### HOW TO COMPLETE THIS TASK
What follows is a listing. Write it all out exactly.

### DATA
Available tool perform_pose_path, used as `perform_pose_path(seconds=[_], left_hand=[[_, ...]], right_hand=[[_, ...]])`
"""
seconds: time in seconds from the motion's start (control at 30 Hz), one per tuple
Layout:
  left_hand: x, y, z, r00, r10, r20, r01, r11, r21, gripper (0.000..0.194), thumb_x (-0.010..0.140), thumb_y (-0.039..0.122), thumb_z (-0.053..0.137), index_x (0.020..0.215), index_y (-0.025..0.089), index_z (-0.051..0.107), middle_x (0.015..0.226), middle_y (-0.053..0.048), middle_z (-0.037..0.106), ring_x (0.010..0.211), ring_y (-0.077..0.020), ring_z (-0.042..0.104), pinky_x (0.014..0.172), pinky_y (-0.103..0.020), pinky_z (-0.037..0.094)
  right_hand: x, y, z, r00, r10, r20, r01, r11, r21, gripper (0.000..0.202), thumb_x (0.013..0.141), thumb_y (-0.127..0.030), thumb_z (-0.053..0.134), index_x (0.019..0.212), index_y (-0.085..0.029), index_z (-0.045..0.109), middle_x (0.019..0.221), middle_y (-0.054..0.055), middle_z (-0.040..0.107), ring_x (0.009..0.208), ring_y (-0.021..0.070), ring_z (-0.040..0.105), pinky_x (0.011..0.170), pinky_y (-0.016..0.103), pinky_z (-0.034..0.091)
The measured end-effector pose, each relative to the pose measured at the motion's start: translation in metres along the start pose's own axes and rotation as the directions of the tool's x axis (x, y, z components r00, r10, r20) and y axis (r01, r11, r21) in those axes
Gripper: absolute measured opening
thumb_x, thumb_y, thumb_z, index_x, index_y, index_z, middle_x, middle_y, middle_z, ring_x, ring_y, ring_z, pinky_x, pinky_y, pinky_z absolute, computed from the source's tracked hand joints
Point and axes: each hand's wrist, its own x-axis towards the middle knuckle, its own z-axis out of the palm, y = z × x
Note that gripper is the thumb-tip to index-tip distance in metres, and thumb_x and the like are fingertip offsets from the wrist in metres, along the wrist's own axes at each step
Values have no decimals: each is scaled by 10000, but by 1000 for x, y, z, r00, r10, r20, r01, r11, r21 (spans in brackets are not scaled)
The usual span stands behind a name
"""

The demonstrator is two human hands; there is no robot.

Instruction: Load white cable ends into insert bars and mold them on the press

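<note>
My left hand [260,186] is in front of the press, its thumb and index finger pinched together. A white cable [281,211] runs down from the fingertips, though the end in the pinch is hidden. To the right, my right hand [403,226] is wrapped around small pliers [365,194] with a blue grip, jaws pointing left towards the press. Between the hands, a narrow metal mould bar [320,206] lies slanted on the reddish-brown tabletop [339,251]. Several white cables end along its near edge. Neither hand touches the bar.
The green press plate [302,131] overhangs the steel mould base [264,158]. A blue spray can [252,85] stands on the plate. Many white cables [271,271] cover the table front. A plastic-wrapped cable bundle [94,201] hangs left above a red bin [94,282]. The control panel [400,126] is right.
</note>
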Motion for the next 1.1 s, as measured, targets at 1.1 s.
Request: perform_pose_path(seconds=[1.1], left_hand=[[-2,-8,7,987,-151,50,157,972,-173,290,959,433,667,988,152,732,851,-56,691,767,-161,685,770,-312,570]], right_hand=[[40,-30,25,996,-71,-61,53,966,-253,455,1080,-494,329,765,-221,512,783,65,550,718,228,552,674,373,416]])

### TASK RESULT
Available tool perform_pose_path, used as `perform_pose_path(seconds=[_], left_hand=[[_, ...]], right_hand=[[_, ...]])`
"""
seconds: time in seconds from the motion's start (control at 30 Hz), one per tuple
Layout:
  left_hand: x, y, z, r00, r10, r20, r01, r11, r21, gripper (0.000..0.194), thumb_x (-0.010..0.140), thumb_y (-0.039..0.122), thumb_z (-0.053..0.137), index_x (0.020..0.215), index_y (-0.025..0.089), index_z (-0.051..0.107), middle_x (0.015..0.226), middle_y (-0.053..0.048), middle_z (-0.037..0.106), ring_x (0.010..0.211), ring_y (-0.077..0.020), ring_z (-0.042..0.104), pinky_x (0.014..0.172), pinky_y (-0.103..0.020), pinky_z (-0.037..0.094)
  right_hand: x, y, z, r00, r10, r20, r01, r11, r21, gripper (0.000..0.202), thumb_x (0.013..0.141), thumb_y (-0.127..0.030), thumb_z (-0.053..0.134), index_x (0.019..0.212), index_y (-0.085..0.029), index_z (-0.045..0.109), middle_x (0.019..0.221), middle_y (-0.054..0.055), middle_z (-0.040..0.107), ring_x (0.009..0.208), ring_y (-0.021..0.070), ring_z (-0.040..0.105), pinky_x (0.011..0.170), pinky_y (-0.016..0.103), pinky_z (-0.034..0.091)
The measured end-effector pose, each relative to the pose measured at the motion's start: translation in metres along the start pose's own axes and rotation as the directions of the tool's x axis (x, y, z components r00, r10, r20) and y axis (r01, r11, r21) in those axes
Gripper: absolute measured opening
thumb_x, thumb_y, thumb_z, index_x, index_y, index_z, middle_x, middle_y, middle_z, ring_x, ring_y, ring_z, pinky_x, pinky_y, pinky_z absolute, computed from the source's tracked hand joints
Point and axes: each hand's wrist, its own x-axis towards the middle knuckle, its own z-axis out of the palm, y = z × x
Note that gripper is the thumb-tip to index-tip distance in metres, and thumb_x and the like are fingertip offsets from the wrist in metres, along the wrist's own axes at each step
Values have no decimals: each is scaled by 10000, but by 1000 for x, y, z, r00, r10, r20, r01, r11, r21 (spans in brackets are not scaled)
The usual span stands behind a name
"""

The demonstrator is two human hands; there is no robot.

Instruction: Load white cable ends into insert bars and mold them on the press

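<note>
My left hand [260,186] is in front of the press, its thumb and index finger pinched together. A white cable [281,211] runs down from the fingertips, though the end in the pinch is hidden. To the right, my right hand [403,226] is wrapped around small pliers [365,194] with a blue grip, jaws pointing left towards the press. Between the hands, a narrow metal mould bar [320,206] lies slanted on the reddish-brown tabletop [339,251]. Several white cables end along its near edge. Neither hand touches the bar.
The green press plate [302,131] overhangs the steel mould base [264,158]. A blue spray can [252,85] stands on the plate. Many white cables [271,271] cover the table front. A plastic-wrapped cable bundle [94,201] hangs left above a red bin [94,282]. The control panel [400,126] is right.
</note>
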Motion for the next 1.1 s, as measured, targets at 1.1 s.
Request: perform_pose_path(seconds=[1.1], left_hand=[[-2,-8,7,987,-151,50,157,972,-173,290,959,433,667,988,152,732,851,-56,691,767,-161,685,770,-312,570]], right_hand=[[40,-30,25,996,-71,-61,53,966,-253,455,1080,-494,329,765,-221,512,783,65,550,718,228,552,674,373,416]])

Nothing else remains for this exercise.